Just like a tree, said BF. That was his passion, seeing bees in their natural setting, left to their own devices, not cooped up in precisely measured frames at the mercy of the honey merchant.
We were here to help the Goat Lady whose grandfather fell and hurt himself working out here amongst three generations’ worth of jobs left undone and calamitous disarray. The only pure things left in the mess were the Goat Lady’s heart and all those goats. Beautiful, soft, curious, frisky and at the moment, petrified, bawling, squalling goats of all ages. Actually, we were here to save the bees. Who knows how long they’d been nesting here in the wall’s cavity, so long their combs started at the door and worked their way under the cladding across every stud. Long, grey, papery, and dried-out by the door, the combs had reached the corner where we found ourselves staring and wondering outloud, There’s a lot of bees!
BF reached into the corner with his improvised bee collector made from a dustbuster, some duct tape and a couple of cutaway plastic water bottles. He’d reach through a cloud of angry bees and I wondered how this adventure was going to do down, because I couldn’t see any turning point, any progress. It seemed overwhelming. I saw plundered combs laid out on a piece of wall off to one side. Combs still heavy with pollen or brood. Some stained dark, a dull, uncomfortable, old smokers’ fingers kind of stain, not pleasing to the eye like the amber-colored combs we knew and loved. That’s why we thought there’d been some poisoning here, but now I don’t know.

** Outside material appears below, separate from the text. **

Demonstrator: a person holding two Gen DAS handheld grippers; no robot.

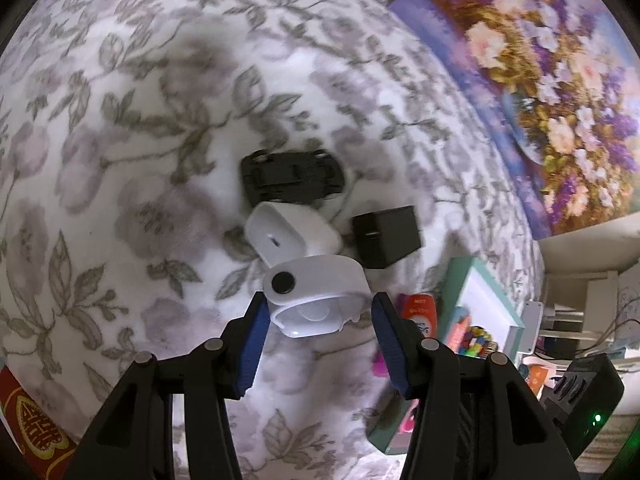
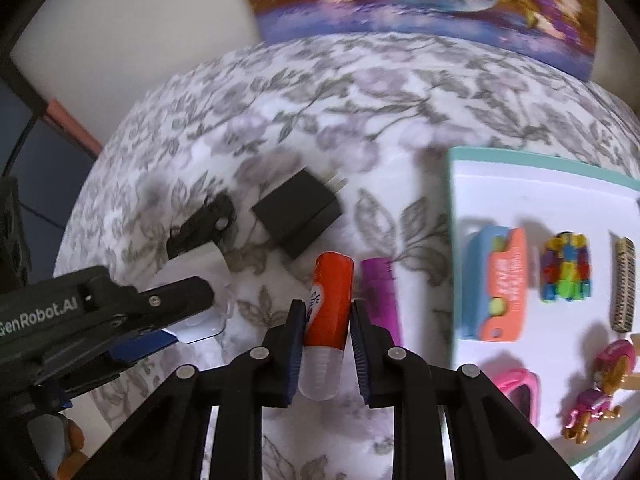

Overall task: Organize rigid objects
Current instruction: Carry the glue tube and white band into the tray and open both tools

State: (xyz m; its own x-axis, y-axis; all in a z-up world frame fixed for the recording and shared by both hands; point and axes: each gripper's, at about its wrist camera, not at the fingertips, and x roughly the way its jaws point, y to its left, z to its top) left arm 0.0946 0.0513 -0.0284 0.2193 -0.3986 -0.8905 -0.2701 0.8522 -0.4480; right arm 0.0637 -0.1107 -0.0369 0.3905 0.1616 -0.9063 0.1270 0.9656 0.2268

Once BF brought a piece of comb over and said, Honey! Look at this honey! and dropped it in the Top Bar Hive box we’d set in the midst of the rubble. Countless creatures all abuzz clouded around BF’s head, going for his breath. Some succeeded in crawling up inside his veil, driving him outside to regroup. One stung him right on the tip of his nose. For all that commotion in BF’s corner, there was an alarming number of bees amassed on the discarded combs. They were gorging themselves on honey or pollen, we supposed, or tending to brood.
The plan was to get the bees in BF’s hive he’d made over the weekend. It was a handsome, cedar TBH, complete with viewing window and room for a dozen top bars.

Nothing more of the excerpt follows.